What to do: For this exercise, repeat exactly the lines below starting at the line holding "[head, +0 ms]" and ending at the line holding "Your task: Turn", both included, with no extra lines and no pictures.
▶
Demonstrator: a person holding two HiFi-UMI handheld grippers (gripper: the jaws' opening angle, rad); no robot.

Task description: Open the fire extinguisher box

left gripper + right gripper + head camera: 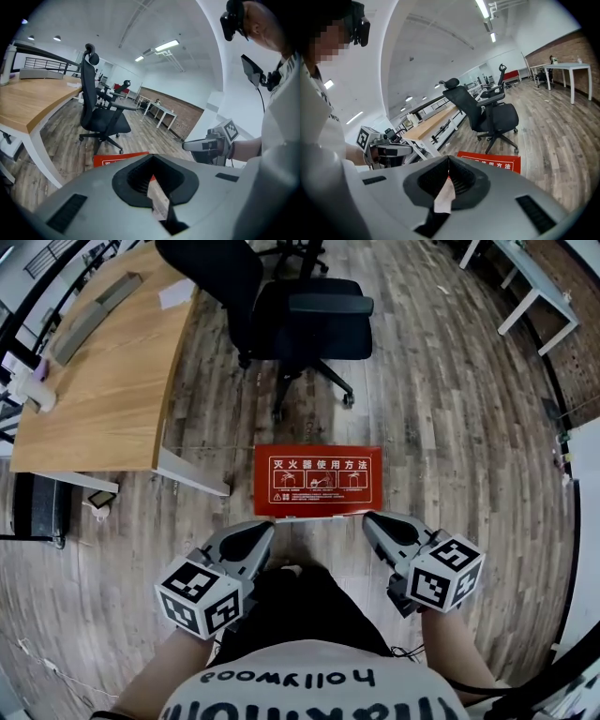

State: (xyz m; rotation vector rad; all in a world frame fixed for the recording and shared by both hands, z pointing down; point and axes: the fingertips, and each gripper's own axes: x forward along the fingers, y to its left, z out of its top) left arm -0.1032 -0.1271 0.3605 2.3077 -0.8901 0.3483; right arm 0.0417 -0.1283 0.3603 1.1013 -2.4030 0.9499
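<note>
Box: The fire extinguisher box [318,481] lay flat on the wooden floor [450,418], its red printed lid facing up and closed. It sat just in front of the person, with the office chair [305,310] beyond it and the desk [103,381] at the far left.
Left gripper: The left gripper [266,527] had its jaws pressed together with nothing between them, and it tilted down toward the lid's near left corner.
Right gripper: The right gripper [368,519] was likewise closed and empty, aimed at the near right corner.
Contact: Both tips sat just beside the near edge, but whether either touched it could not be told.
Why held so: The mirrored pose probably served to take the lid at both corners so it would lift evenly. Closed tips would also slip under a thin lip more easily.
Stage: The tongs were at the approach, and the lid was not yet raised.
Risk: A light box might slide away across the smooth floor.
</note>
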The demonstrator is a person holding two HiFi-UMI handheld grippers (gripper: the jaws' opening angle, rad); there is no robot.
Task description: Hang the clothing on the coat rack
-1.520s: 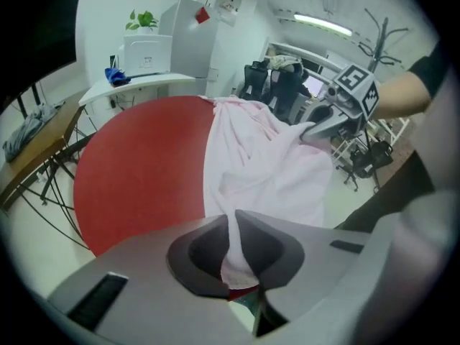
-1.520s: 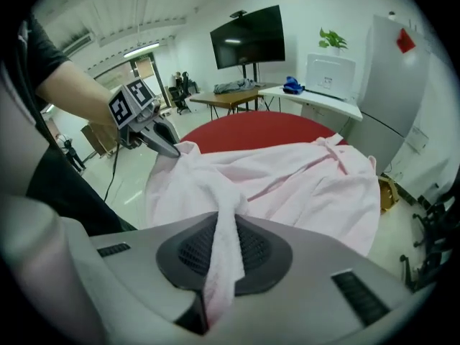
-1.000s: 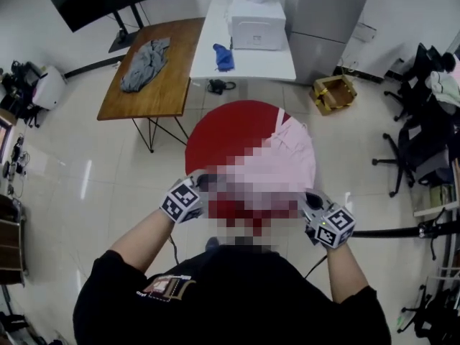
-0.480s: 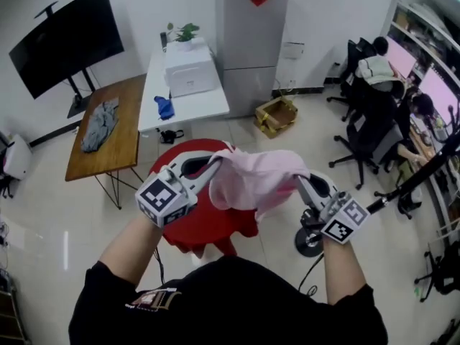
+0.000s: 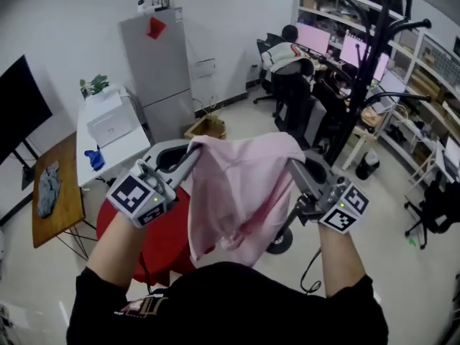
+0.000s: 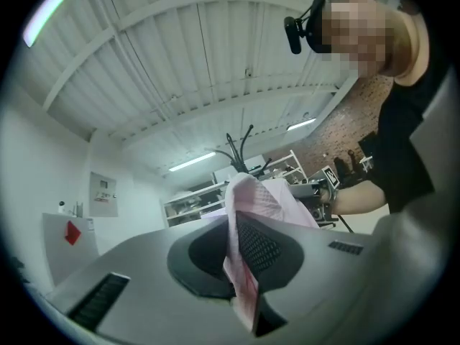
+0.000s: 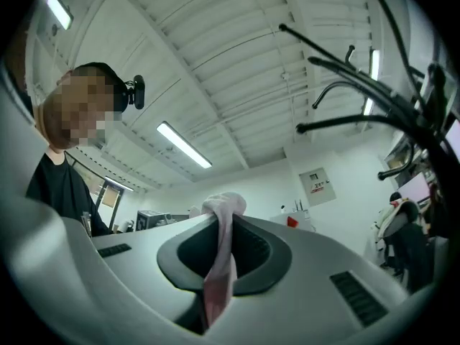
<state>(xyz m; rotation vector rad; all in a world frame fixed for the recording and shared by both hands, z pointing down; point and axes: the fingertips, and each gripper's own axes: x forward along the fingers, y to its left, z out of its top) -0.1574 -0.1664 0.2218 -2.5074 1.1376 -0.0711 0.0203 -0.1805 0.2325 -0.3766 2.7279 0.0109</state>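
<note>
garment point(image 5: 241, 192), pink, hangs between left hand-held gripper point(image 5: 192, 152) and right hand-held gripper point(image 5: 295, 167), each clamped on its top edge, presumably to present it open to the coat rack point(image 5: 359, 99).

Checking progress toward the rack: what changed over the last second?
Both grippers raised the pink garment off the red table; it now hangs spread between left gripper and right gripper, coat rack now in view. Both stayed shut on it.
</note>
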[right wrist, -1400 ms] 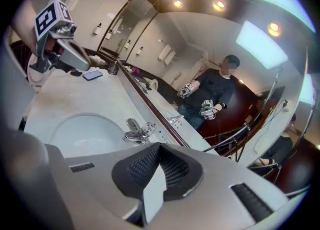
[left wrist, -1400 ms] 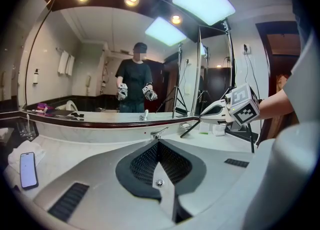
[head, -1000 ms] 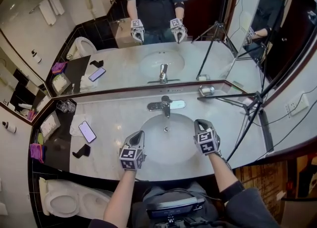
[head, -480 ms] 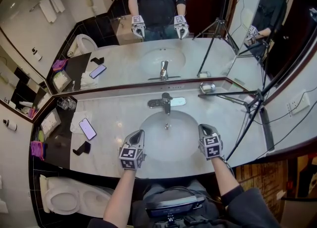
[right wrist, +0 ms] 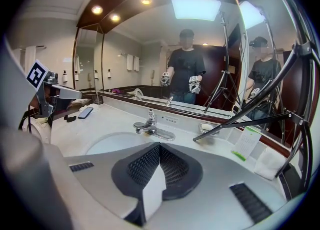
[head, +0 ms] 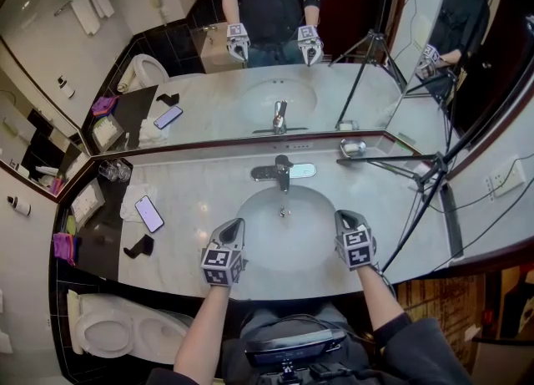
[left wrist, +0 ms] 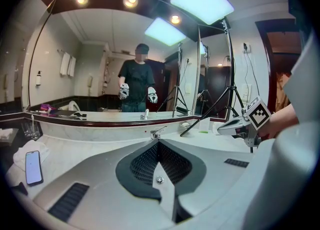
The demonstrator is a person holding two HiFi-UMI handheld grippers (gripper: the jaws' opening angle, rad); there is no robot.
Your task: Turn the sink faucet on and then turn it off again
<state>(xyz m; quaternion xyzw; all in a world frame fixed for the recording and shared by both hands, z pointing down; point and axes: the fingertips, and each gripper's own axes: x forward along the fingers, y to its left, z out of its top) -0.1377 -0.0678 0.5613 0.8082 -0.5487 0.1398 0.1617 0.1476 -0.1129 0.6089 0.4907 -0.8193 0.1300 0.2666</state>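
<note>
The chrome sink faucet [head: 282, 171] stands at the back of the white oval basin [head: 265, 208] with its lever on top; I see no stream under the spout. It also shows in the right gripper view as the faucet [right wrist: 150, 124], and just beyond the jaw tips in the left gripper view as the faucet [left wrist: 157, 132]. My left gripper [head: 235, 226] hovers at the basin's near left rim, shut and empty. At the near right rim my right gripper [head: 340, 216] is also shut and empty. Both are well short of the faucet.
A phone [head: 149, 213] on a cloth and a small black object [head: 138, 247] lie on the counter's left. A soap dish [head: 351, 149] sits back right, with tripod legs [head: 417, 176] across the right counter. The mirror [head: 275, 58] rises behind, and a toilet [head: 117, 333] is lower left.
My right gripper has shifted a little to the right and toward the counter's near edge. The left gripper has stayed where it was.
</note>
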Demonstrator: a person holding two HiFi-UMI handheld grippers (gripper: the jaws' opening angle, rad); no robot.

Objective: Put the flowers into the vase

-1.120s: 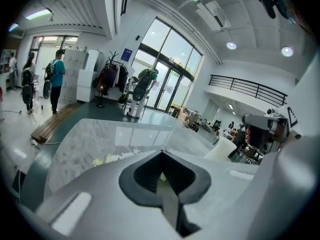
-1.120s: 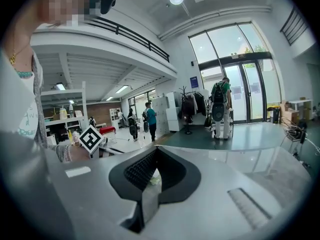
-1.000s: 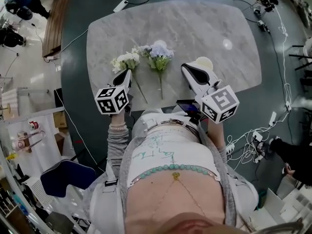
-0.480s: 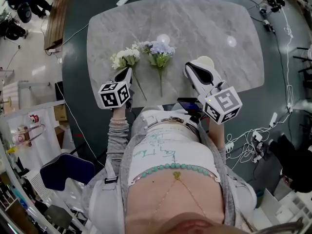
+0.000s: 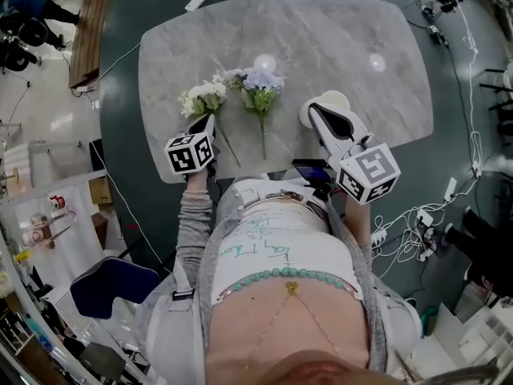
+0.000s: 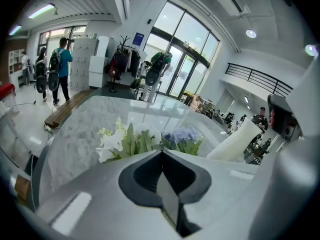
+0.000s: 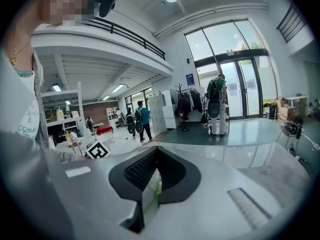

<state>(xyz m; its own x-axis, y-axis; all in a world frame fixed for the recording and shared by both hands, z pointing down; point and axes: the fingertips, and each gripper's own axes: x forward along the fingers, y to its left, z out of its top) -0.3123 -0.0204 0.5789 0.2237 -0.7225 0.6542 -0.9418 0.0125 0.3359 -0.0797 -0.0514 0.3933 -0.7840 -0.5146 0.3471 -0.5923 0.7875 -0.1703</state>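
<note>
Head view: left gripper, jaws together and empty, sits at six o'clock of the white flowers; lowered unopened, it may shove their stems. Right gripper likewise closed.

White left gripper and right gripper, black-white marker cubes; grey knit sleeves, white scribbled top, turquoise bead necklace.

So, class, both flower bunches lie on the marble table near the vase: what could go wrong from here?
The left tongs are shut by the stem of the white flower bunch; unless opened first, they may push it away. The cream round vase stands close to the shut right tongs, so a careless swing could topple it. The blue flower bunch lies nearby and might get dragged along.
</note>
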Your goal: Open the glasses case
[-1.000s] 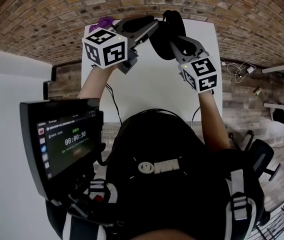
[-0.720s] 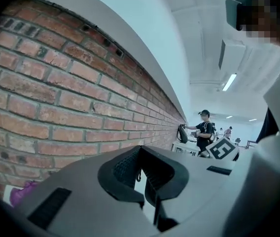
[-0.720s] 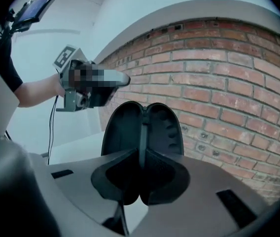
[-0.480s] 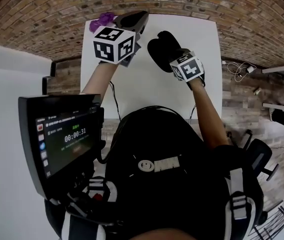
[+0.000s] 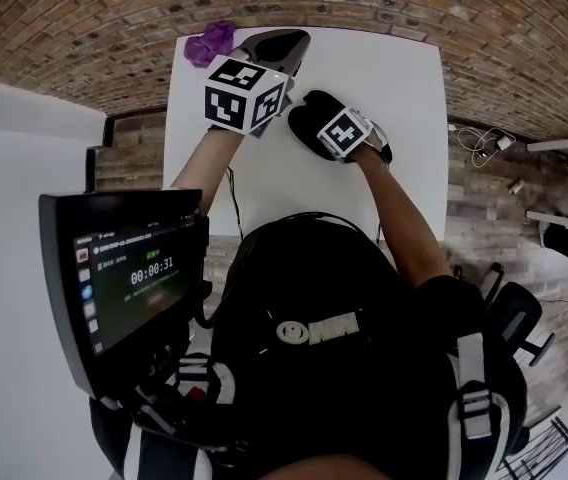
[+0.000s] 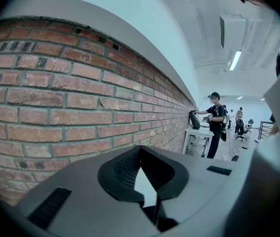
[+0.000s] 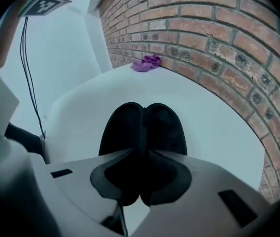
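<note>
Altogether there are two hand-held grippers, one black case and one small purple thing on the white tabletop. The case lies about the middle of the tabletop. The right hand-held gripper points steeply down and has its jaws clamped on the case's near end. From that gripper's view the case shows two rounded halves meeting at a seam in line with the jaws; nothing inside it can be made out. The left hand-held gripper is fully closed on nothing and reaches toward the far edge, just left of the case. The purple thing sits at the far left corner.
</note>
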`<state>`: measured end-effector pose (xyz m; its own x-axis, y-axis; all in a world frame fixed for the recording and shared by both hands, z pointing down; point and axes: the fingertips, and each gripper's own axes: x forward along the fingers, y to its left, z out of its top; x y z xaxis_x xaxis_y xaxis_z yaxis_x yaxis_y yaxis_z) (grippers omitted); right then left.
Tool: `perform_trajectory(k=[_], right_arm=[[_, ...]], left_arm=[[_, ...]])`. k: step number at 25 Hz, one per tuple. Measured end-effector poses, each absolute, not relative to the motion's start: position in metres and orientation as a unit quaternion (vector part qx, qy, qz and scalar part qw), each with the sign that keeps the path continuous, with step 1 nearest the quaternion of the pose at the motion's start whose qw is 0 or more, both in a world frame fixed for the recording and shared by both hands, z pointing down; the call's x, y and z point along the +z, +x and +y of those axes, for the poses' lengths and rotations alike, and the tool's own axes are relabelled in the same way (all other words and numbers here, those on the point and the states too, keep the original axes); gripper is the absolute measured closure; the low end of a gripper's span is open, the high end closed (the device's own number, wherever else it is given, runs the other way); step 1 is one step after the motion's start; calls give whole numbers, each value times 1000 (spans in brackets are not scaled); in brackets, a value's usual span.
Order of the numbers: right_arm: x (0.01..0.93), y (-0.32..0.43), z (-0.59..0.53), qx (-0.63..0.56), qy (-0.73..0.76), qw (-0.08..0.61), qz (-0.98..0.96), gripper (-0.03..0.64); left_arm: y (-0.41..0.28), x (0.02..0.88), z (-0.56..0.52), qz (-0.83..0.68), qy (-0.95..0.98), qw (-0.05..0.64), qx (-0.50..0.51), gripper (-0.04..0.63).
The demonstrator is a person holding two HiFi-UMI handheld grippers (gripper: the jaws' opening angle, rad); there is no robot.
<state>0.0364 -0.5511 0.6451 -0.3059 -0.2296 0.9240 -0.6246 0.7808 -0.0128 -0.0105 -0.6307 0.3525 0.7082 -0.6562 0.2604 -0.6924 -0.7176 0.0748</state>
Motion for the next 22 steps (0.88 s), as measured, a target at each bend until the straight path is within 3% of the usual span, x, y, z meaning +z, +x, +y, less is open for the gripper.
perform_trajectory(k=[9,14,16,20,22], right_arm=[[611,21,-555,214,286,425,-832,479],[564,16,-562,202,304,370,-854,476],[524,17,-567,181,336,315,-869,476],[412,26,-569,91,423,110,-895,485],[371,31,-558,49,451,41,-890,611]], left_arm=[[-12,355,-631,-366,920,91,105,591],[-19,354,-622,-370,919,91,99,591],[-25,351,-615,-379,917,85,94,591],[-38,348,-595,-403,909,68,85,591],[-44,347,-584,-419,903,61,75,591]])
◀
Reply:
[head, +0 ms] 
[left wrist, +0 ms] 
The demonstrator is a person holding two HiFi-UMI handheld grippers (gripper: the jaws' opening angle, rad); there is no robot.
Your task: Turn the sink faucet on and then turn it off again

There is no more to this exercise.